[Opening Data segment section]

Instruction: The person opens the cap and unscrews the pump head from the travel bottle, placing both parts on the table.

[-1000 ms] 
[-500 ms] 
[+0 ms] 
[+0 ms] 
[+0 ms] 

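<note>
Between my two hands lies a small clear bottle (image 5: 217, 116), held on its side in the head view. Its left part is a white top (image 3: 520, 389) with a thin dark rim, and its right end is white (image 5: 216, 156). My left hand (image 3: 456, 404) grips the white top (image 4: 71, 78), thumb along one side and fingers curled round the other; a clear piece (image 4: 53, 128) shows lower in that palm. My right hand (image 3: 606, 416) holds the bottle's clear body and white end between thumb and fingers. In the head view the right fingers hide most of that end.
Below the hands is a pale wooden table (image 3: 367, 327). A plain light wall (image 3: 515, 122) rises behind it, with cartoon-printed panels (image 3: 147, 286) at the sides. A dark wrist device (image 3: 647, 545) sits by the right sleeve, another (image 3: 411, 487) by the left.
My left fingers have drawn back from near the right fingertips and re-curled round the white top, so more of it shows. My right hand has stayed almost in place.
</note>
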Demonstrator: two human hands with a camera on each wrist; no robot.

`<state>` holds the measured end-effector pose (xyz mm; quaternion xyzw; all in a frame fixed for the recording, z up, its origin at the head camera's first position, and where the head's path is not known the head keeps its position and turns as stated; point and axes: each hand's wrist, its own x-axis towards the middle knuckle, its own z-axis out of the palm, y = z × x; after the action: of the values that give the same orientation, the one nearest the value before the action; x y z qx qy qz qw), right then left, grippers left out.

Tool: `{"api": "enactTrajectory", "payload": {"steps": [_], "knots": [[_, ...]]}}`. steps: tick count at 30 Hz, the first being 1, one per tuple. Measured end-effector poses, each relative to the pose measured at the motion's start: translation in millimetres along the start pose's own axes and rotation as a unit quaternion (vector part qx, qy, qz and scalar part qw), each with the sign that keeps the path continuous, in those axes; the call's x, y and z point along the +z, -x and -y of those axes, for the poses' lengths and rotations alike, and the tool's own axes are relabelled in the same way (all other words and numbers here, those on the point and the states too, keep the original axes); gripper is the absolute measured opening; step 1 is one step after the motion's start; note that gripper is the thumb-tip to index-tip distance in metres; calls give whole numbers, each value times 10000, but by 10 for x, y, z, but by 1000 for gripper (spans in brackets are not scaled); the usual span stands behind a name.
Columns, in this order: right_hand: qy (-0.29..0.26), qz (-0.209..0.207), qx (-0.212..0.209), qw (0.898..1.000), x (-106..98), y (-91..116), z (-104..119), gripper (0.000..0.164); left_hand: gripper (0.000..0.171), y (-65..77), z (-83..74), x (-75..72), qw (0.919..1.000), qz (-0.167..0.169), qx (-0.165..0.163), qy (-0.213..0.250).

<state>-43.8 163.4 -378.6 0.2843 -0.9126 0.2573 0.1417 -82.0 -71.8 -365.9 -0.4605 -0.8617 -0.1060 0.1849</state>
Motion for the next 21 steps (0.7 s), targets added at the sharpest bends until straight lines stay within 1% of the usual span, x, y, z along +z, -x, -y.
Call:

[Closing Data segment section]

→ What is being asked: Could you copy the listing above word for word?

→ Answer to the exercise:
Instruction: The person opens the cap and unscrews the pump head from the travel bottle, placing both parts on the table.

[-1000 ms] 
[-500 ms] 
[+0 ms] 
[+0 ms] 
[+0 ms] 

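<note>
Between my two hands lies a small clear bottle (image 5: 217, 116), held on its side in the head view. Its left part is a white top (image 3: 520, 389) with a thin dark rim, and its right end is white (image 5: 216, 156). My left hand (image 3: 456, 404) grips the white top (image 4: 71, 78), thumb along one side and fingers curled round the other; a clear piece (image 4: 53, 128) shows lower in that palm. My right hand (image 3: 606, 416) holds the bottle's clear body and white end between thumb and fingers. In the head view the right fingers hide most of that end.
Below the hands is a pale wooden table (image 3: 367, 327). A plain light wall (image 3: 515, 122) rises behind it, with cartoon-printed panels (image 3: 147, 286) at the sides. A dark wrist device (image 3: 647, 545) sits by the right sleeve, another (image 3: 411, 487) by the left.
My left fingers have drawn back from near the right fingertips and re-curled round the white top, so more of it shows. My right hand has stayed almost in place.
</note>
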Demonstrator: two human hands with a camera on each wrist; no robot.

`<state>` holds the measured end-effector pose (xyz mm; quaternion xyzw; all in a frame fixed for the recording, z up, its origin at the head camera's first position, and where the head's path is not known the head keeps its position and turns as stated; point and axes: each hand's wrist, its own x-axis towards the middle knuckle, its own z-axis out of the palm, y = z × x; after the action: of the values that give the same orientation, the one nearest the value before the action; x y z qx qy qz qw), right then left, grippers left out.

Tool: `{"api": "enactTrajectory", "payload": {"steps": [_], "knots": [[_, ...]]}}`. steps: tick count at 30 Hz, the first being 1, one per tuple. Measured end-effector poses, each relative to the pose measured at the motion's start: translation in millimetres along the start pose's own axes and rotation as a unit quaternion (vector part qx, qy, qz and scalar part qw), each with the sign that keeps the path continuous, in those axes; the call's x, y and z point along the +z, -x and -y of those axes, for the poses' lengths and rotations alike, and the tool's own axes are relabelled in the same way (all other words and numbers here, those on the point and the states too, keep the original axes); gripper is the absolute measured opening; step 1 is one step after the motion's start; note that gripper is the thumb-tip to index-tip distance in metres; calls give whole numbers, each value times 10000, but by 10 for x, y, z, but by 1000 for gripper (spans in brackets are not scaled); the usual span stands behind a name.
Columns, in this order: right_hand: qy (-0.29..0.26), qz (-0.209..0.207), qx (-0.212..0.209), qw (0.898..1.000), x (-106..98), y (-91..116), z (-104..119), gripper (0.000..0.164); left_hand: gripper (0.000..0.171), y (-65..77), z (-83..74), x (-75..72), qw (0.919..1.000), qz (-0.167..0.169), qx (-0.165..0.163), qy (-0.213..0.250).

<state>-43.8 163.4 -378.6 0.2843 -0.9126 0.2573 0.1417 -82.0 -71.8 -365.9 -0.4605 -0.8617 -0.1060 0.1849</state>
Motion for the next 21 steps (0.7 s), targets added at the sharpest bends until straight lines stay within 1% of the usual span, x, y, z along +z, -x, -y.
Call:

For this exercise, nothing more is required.